Detti processi, avvengono ovviamente a livello macroscopico ma, chiunque può parteciparvi apportando le proprie risorse crittografiche, così da potenziare il pool di staking d’un determinato nodo, presso un wallet od un Exchange, ed a fronte di parte delle ricompense derivate dalle convalide che questo si aggiudicasse.
Lo staking è disponibile solo per le criptovalute di specifiche blockchains, che utilizzino attivamente il modello proof-of-stake, quali Ethereum, Cardano e Solana ma, tante altre, quali anche Tron, Tezos, Solana, Polkadot, Polygon, Cosmos, Graph, Kusama e Near Protocol.
Del resto, molti importanti Exchange, come Binance, Coinbase e Kraken, offrono ricompense per uno staking di tipo centralizzato.
L’operazione avviene in questo caso al di fuori del proprio wallet e il provider ha quindi il potere di controllare al 100% i fondi e di depositare i guadagni nell’account creato.
Anche un utente inesperto, in definitiva, può scommettere le proprie criptovalute direttamente sull’Exchange, accettando che questi trattenga delle fees dai rendimenti garantiti per lo staking.
Nello stake decentralizzato, talora più oneroso dal punto di vista tecnico, non si utilizza uno scambio di terze parti: l’utente tiene il controllo delle proprie chiavi private e della proprietà delle risorse, avendo maggiore sicurezza e diminuendo il rischio di frodi.
Sono diversi tuttavia i metodi per poter effettuare dello staking, tra cui anche quello d’utilizzare delle specifiche App, che alcune blockchain rendono disponibili a detto scopo.
Ad esempio, Avalanche ha il portafoglio Avalanche e Cardano ha i portafogli Daedalus e Yoroi.
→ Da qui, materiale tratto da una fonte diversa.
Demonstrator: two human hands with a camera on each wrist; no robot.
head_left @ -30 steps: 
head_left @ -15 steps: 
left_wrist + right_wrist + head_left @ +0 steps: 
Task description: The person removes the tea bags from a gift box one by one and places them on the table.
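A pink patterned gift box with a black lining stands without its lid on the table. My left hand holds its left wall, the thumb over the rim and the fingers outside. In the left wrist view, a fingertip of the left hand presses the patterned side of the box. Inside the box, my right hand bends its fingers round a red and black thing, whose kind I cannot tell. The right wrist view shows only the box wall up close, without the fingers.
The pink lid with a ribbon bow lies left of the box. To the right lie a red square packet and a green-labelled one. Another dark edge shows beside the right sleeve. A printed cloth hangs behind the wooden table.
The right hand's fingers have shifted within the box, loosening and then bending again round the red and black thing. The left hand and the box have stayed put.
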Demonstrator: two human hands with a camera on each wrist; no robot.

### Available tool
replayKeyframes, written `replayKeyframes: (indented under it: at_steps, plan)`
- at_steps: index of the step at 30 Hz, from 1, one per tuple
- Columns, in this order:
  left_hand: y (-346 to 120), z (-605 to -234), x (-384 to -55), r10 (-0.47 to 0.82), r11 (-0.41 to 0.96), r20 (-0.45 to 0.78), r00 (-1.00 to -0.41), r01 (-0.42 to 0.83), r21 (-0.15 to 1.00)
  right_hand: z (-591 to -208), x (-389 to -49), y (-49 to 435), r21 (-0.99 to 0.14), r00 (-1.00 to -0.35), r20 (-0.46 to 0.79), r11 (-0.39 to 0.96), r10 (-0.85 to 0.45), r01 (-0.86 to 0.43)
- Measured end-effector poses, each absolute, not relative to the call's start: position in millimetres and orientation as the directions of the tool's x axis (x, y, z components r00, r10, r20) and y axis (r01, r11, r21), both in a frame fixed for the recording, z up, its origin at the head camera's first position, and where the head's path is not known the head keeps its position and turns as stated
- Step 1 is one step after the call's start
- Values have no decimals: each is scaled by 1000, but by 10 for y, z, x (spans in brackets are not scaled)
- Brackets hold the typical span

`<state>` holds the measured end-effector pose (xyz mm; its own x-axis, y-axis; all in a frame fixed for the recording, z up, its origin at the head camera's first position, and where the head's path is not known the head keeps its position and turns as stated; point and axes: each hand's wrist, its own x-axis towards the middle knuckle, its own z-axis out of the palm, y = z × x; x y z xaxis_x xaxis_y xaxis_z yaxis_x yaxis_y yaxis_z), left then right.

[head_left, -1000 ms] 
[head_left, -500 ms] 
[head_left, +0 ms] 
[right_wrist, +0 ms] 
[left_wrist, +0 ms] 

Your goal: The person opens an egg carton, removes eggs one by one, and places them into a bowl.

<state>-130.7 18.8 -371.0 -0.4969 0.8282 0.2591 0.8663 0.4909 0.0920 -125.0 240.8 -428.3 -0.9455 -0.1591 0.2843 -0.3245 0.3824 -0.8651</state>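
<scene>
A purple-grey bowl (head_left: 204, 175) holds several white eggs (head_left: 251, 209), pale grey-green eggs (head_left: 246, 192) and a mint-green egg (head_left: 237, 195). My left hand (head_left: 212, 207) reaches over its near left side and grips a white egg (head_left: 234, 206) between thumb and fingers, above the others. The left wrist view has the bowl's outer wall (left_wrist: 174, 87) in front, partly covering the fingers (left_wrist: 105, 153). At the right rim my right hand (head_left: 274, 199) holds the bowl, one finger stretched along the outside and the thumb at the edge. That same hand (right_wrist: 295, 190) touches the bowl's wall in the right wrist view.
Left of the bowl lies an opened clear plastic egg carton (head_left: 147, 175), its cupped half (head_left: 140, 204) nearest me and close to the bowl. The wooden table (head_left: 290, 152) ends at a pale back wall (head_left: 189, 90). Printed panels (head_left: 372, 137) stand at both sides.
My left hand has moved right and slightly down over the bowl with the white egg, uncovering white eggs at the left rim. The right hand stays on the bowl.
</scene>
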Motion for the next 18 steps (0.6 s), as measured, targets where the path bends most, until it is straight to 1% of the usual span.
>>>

A propria tutela sarà necessario, in ogni caso, di scegliere piattaforme affidabili, per non incorrere appunto in scam, o provvedimenti che derivino da tentativi di validazione fraudolenti.
Molte reti di proof of stake usano infatti lo slashing (taglio) per punire i validatori che intraprendessero azioni improprie, distruggendo parte dello stake che hanno messo in rete.
Se si operasse con un validatore disonesto, s’incorrerebbe dunque nel rischio di perdita del proprio investimento.
“Il meccanismo di taglio incentiva i possessori a delegare i propri token solo a validatori affidabili, e non ad un singolo od ad un piccolo numero di validatori.“
Inoltre si dovrà considerare altro aspetto importantissimo, cioè il fatto che i premi garantiti dal “picchettamento” dei propri tokens, debbano confrontarsi con l’eventuale svalutazione del loro valore, non rada in un contesto caratterizzato da altissima volatilità.
Nulla di più facile infatti che, mentre si mantenessero in stake i propri fondi, essi svalutassero, insieme anche ai premi ottenuti, così pregiudicando l’intera operazione.
Pertanto, lasciarsi allettare da alti rendimenti (v. stakingrewards.com), certo uno dei pro delle attività di staking, potrà essere complessivamente più rischioso di quanto si possa immaginare.
Il settore crypto è volatile e ad alti potenziali rendimenti corrispondono grandi potenziali rischi di perdita. Tenendo questo come punto centrale, gli strumenti di investimento sono numerosi, tra di essi lo Stake.
Importante in ogni caso, sarà di fare le proprie scelte consapevolmente, affrontando indagini preventive, in un regime di partecipazione, sperimentazione, approfondimento e conoscenza, o delegando dette attività a tecnici del settore, propri consulenti.